* Required work *
Produce as output only the lines below starting at the line with "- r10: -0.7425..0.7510" and continuing through the line with "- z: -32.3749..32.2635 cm", each one exactly as written.

┌──

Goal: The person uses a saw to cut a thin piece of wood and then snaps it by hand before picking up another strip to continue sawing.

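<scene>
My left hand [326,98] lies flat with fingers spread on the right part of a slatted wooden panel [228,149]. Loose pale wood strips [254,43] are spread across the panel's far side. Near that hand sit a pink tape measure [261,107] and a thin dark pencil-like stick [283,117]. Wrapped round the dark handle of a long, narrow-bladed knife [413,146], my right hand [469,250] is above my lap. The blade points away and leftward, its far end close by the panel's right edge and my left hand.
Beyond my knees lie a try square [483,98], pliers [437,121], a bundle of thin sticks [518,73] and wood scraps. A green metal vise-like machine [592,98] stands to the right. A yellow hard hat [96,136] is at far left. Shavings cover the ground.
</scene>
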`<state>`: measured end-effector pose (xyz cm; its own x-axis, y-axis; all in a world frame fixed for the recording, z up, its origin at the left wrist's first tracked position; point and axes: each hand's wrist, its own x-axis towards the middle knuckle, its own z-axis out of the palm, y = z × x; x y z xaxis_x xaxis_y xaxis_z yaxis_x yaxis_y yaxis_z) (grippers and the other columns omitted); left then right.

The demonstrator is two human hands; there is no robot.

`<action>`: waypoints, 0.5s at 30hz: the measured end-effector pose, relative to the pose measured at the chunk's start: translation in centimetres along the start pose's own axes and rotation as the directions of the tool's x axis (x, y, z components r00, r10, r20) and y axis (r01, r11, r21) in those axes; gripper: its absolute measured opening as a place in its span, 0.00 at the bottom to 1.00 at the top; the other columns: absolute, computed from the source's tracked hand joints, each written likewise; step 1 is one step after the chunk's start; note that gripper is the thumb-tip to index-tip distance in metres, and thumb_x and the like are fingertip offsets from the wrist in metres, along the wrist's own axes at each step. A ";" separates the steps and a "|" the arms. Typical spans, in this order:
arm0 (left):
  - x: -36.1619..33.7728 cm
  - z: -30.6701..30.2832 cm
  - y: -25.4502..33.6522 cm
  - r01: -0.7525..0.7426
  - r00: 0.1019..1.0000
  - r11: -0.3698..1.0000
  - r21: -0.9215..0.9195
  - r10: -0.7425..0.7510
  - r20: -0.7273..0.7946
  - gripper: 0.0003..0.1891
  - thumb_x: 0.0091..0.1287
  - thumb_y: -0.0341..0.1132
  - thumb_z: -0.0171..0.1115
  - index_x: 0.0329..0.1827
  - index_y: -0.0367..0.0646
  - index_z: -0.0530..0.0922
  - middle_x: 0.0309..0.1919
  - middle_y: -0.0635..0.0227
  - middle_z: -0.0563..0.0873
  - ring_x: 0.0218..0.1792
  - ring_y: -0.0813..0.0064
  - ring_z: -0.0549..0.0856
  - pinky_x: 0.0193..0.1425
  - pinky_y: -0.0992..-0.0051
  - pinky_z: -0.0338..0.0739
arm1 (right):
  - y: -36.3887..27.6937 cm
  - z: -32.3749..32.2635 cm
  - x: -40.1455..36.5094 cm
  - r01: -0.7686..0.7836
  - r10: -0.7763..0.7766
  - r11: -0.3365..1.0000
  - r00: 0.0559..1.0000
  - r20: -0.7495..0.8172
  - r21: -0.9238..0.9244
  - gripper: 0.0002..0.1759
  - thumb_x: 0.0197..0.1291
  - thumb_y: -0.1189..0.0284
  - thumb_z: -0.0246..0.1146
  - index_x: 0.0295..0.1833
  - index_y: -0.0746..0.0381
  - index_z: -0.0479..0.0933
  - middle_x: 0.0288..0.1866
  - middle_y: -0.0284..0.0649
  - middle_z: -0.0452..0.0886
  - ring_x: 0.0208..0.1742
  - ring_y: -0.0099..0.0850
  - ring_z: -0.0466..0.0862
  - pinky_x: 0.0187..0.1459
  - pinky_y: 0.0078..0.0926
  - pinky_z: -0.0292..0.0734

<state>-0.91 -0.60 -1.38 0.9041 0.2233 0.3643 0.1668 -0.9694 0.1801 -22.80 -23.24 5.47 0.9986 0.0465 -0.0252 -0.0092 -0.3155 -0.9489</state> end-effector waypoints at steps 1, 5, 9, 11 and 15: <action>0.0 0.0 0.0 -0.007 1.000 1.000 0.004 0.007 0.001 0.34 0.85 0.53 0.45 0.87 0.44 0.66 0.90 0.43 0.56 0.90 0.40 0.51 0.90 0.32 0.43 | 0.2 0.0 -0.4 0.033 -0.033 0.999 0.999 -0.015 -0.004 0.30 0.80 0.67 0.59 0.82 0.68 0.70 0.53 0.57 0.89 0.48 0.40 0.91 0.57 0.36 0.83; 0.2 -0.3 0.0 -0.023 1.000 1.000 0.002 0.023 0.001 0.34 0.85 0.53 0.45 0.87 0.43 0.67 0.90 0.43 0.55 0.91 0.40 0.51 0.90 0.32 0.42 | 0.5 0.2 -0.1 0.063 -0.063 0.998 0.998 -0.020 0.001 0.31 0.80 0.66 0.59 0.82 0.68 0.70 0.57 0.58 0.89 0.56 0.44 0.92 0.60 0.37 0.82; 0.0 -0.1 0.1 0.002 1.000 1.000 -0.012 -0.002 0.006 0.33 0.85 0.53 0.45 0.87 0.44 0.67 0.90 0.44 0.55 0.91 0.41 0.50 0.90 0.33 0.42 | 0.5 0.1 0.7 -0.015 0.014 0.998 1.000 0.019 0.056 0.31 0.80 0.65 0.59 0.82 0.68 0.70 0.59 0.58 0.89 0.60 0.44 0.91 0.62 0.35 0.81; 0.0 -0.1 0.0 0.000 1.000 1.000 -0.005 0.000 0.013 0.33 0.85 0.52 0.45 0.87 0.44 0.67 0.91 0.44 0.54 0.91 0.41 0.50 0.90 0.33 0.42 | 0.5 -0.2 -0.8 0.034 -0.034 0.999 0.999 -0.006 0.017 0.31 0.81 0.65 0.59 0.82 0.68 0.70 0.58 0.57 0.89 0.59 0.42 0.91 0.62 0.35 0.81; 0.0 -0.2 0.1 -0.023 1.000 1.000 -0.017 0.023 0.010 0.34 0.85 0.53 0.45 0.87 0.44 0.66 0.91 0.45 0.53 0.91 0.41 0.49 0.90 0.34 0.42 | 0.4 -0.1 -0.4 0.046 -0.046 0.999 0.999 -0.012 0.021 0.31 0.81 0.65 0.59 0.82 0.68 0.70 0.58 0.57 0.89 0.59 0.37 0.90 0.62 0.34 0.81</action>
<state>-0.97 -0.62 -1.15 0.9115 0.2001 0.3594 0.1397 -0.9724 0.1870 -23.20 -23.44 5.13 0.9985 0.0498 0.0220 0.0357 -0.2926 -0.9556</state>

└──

* Worked solution *
  - r10: -0.7425..0.7510
  - r20: -0.7273..0.7946
  - gripper: 0.0003..0.1891
  - thumb_x: 0.0091..0.1287
  - thumb_y: -0.0341..0.1132
  - thumb_z: -0.0171..0.1115
  - index_x: 0.0329..0.1827
  - index_y: -0.0367..0.0646
  - index_z: -0.0530..0.0922
  - middle_x: 0.0309..0.1919
  - middle_y: -0.0635..0.0227
  - middle_z: -0.0563..0.0873
  - ring_x: 0.0218..0.1792
  - ring_y: -0.0813..0.0064
  - ring_z: -0.0549..0.0856
  - pinky_x: 0.0193..0.1425
  - pinky_y: -0.0992..-0.0051
  - pinky_z: -0.0338..0.0739
arm1 (right):
  - y: -36.3887..27.6937 cm
  - z: -32.3749..32.2635 cm

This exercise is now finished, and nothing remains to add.